● **Task to complete**:
When you transcribe the listing that follows, keep every line exact and skip any picture.

● **Collected material**:
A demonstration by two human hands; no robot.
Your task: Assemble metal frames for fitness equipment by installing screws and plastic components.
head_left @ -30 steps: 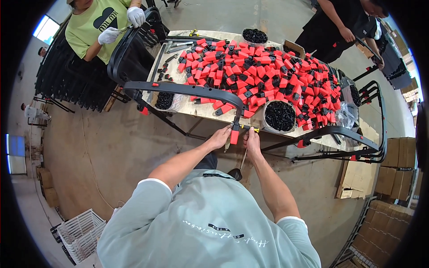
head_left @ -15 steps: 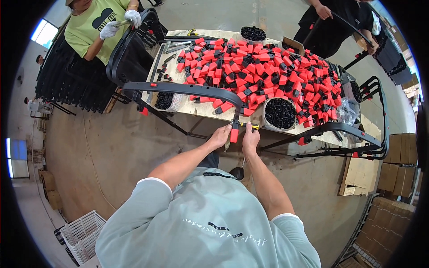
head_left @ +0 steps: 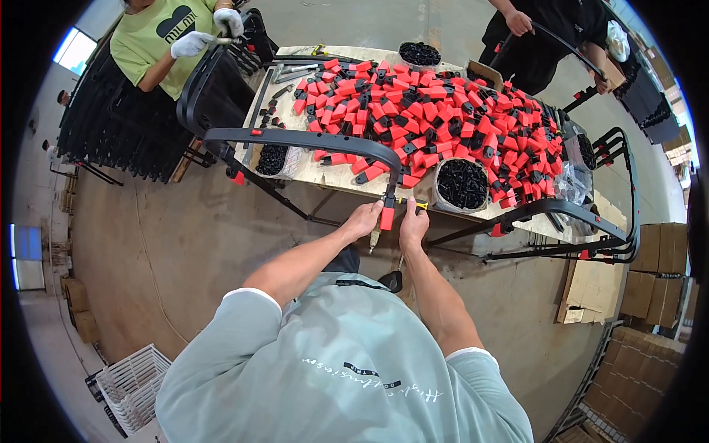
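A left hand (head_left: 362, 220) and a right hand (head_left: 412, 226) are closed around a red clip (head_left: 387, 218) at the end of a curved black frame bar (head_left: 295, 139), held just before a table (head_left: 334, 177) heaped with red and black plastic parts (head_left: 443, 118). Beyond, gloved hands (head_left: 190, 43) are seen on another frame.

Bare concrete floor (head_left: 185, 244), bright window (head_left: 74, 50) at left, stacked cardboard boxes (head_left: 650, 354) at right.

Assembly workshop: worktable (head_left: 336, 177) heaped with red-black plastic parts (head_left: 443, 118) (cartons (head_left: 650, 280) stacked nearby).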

● **Task result**:
A demonstration by two human hands; no robot.
Your task: Assemble metal frames for fitness equipment by installing screws and plastic components.
head_left @ -30 steps: 
head_left @ -15 steps: 
head_left @ +0 steps: 
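A left hand (head_left: 362, 220) and a right hand (head_left: 412, 226) are closed around a red clip (head_left: 387, 218) at the end of a curved black frame bar (head_left: 295, 139), held just before a table (head_left: 334, 177) heaped with red and black plastic parts (head_left: 443, 118). Beyond, gloved hands (head_left: 190, 43) are seen on another frame.

Bare concrete floor (head_left: 185, 244), bright window (head_left: 74, 50) at left, stacked cardboard boxes (head_left: 650, 354) at right.

Assembly workshop: worktable (head_left: 336, 177) heaped with red-black plastic parts (head_left: 443, 118) (cartons (head_left: 650, 280) stacked nearby).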

Nothing more remains for this exercise.